=== YOUR INSTRUCTIONS ===
Copy each line of the entries that includes the word "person".

=== DATASET EXCERPTS ===
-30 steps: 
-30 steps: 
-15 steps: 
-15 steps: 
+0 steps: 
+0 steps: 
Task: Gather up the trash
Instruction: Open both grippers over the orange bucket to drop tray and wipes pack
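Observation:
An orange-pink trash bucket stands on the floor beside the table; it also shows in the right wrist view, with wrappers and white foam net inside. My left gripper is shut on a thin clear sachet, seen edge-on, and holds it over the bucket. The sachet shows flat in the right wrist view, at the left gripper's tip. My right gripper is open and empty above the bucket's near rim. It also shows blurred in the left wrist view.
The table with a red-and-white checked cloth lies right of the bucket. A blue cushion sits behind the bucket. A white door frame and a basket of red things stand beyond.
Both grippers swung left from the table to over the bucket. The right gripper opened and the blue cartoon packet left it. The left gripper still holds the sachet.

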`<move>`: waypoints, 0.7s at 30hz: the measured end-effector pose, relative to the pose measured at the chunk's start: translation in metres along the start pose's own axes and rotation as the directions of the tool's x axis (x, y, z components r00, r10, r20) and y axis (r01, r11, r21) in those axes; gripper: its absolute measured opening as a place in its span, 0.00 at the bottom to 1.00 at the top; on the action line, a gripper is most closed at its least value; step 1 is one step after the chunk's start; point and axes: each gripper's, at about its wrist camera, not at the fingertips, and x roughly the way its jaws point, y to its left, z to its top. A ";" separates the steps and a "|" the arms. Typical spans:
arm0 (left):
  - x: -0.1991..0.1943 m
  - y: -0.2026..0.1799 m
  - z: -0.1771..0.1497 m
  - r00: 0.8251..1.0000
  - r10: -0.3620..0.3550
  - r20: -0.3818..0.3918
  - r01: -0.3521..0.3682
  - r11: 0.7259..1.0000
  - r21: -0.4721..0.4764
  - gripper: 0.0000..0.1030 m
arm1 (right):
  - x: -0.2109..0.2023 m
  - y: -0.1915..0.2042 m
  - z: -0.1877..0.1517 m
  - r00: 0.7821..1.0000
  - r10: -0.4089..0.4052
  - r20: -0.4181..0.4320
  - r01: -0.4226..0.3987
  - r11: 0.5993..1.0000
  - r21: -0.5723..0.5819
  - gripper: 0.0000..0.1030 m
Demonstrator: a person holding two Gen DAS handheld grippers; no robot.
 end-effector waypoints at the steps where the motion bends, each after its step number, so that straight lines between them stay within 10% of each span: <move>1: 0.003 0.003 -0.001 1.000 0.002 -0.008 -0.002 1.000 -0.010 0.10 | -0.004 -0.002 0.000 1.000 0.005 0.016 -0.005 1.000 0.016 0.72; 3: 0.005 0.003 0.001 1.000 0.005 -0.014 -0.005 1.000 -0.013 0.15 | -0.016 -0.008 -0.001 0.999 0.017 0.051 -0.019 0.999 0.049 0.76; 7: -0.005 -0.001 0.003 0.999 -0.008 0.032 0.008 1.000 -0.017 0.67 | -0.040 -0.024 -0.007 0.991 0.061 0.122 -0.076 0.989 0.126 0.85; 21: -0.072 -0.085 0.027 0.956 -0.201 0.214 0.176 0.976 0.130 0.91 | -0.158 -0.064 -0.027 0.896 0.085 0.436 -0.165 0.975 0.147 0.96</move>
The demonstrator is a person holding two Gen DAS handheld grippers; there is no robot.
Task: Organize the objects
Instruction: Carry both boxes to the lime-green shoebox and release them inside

=== ANSWER BELOW ===
Demonstrator: a person holding two Gen DAS handheld grippers; no robot.
The demonstrator is a person holding two Gen DAS handheld grippers; there is no robot.

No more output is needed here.